State v. Kasuboski, 77-342-CR

Decision Date06 June 1978
Docket NumberNo. 77-342-CR,77-342-CR
Citation83 Wis.2d 909,266 N.W.2d 433
PartiesSTATE of Wisconsin, Plaintiff-Respondent, v. Charles KASUBOSKI and Mary Ann Kasuboski, Defendants-Appellants.
CourtWisconsin Supreme Court

Charles and Mary Ann Kasuboski, pro se.

Bronson C. La Follette, Atty. Gen., Wm. L. Gansner, Asst. Atty. Gen., and Leo W. Mack, Dist. Atty. of Winnebago County, for respondent.

PER CURIAM.

The state has moved to dismiss the appeal from a circuit court affirmance of a county court's finding of guilt in a misdemeanor case, after a jury trial and verdict of guilty. Defendants were charged with violation of the compulsory school attendance law, sec. 118.15(1)(a), Stats. After the jury returned its verdict, County Judge Thomas S. Williams pronounced defendants guilty on December 7, 1976, and informed them of their appeal rights. He ordered a pre-sentence investigation and scheduled sentencing for January 3, 1977. On December 15, 1976, defendants filed a notice of appeal. The record was sent to the circuit court for Winnebago county, and the case was assigned to Circuit Judge Edmund P. Arpin. Judge Arpin rendered a written decision which was entered of record on July 15, 1977. This decision states that the judgments of the trial court are affirmed and the case is remanded to the county court for sentencing. On July 22, 1977, defendants served and filed a notice of appeal to this court. We deny the state's motion to dismiss this latest appeal.

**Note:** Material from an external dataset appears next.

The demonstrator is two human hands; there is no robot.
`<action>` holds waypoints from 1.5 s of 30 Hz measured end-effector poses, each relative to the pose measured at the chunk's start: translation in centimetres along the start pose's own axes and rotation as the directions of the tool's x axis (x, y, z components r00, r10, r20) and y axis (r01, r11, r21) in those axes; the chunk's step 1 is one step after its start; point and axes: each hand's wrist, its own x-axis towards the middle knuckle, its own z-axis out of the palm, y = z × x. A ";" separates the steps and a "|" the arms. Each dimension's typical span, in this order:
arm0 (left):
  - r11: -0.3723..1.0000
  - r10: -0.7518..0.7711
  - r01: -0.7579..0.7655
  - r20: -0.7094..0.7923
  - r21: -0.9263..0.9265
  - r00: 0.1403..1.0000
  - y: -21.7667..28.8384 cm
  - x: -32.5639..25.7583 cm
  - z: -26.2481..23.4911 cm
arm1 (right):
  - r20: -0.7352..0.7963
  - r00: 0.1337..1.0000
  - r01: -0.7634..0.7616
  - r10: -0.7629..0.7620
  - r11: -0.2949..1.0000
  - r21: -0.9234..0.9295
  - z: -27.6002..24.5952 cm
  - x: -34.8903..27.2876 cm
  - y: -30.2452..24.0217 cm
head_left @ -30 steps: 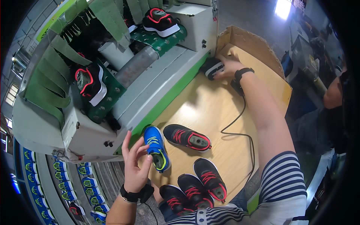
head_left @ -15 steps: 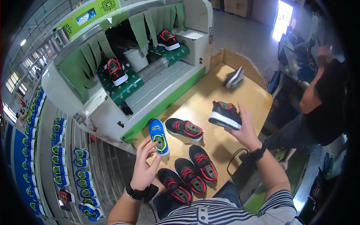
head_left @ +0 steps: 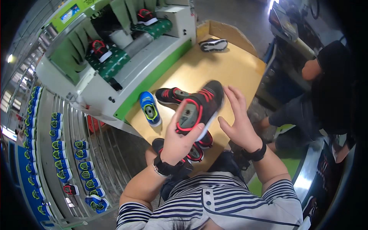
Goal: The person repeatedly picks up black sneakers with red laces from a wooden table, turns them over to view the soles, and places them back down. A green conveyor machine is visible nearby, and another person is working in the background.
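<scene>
My left hand (head_left: 177, 145) grips a black sneaker (head_left: 210, 100) by its heel, thumb and fingers around the red-trimmed collar. Its toe points away to the right, above the wooden table (head_left: 234, 69). Beside the toe, my right hand (head_left: 240, 124) is spread with nothing in it. A blue sneaker (head_left: 148, 107) with yellow-green lining stands left of the held one, and another black sneaker (head_left: 165, 95) sits just behind it. More black-and-red sneakers (head_left: 206, 141) near the table's front edge are partly hidden by my left hand and the held shoe.
One dark sneaker (head_left: 213, 45) lies on its side, pale sole showing, at the table's far end. Left of the table, a machine with a green belt (head_left: 115, 63) carries black sneakers (head_left: 100, 50). Racks of blue sneakers (head_left: 59, 155) line the left. Another person (head_left: 306, 126) is at right.
The black sneaker has passed from my right hand to my left, and my right hand has opened. The blurred sneaker at the far end now rests on its side. The view has shifted.
</scene>
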 end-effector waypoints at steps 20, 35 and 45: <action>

The state advances two arguments in support of its motion to dismiss. The first is that this court has no jurisdiction, because an appealable decree of the circuit court for Winnebago county has not been entered. A written decision has the effect of an order or judgment if the trial court contemplates that no additional formal document will be entered with respect to the matter covered in the decision. If the decision has the effect of an appealable order or judgment, it is appealable itself upon entry. Barneveld State Bank v. Petersen, 68 Wis.2d 26, 227 N.W.2d 690 (1975). Judge Arpin's decision in this case was intended to have the effect of a decree of affirmance. As the adjudication of the circuit court in a misdemeanor case, it is appealable to the supreme court. Sec. 974.01(1), Stats.

The state's second argument is that the circuit court for Winnebago county never acquired jurisdiction of the appeal from the county court, because there was no judgment of the county court in writing, and therefore, no judgment was ever entered. The state relies on sec. 817.11(4), Stats., providing that the supreme court obtains jurisdiction of the subject matter of an action upon entry of an appealable order or judgment.

Sec. 817.11(4), Stats., is applicable to criminal as well as civil cases. State v. Van Duyse, 66 Wis.2d 286, 224 N.W.2d 603 (1975). However, sec. 817.11(4) is not applicable to an appeal governed by a statute which prescribes an event other than entry as commencing the time for appeal. In de Montigny v. de Montigny, 70 Wis.2d 131, 233 N.W.2d 463 (1975), the appeal was from a written decision directing entry of an amended divorce judgment with respect to custody. Under sec. 247.37(4), Stats. the time for appeal from the judgment began to run on the date when the judgment was granted. The notice of appeal was served and filed before the amended judgment was entered of record. This court held that the granting of the judgment, which was accomplished by the memorandum decision, was the appealable event, inasmuch as it made the time for appeal commence.

The de Montigny case illustrates the operation of a specific statute, sec. 247.37(4), Stats., as an exception to the general...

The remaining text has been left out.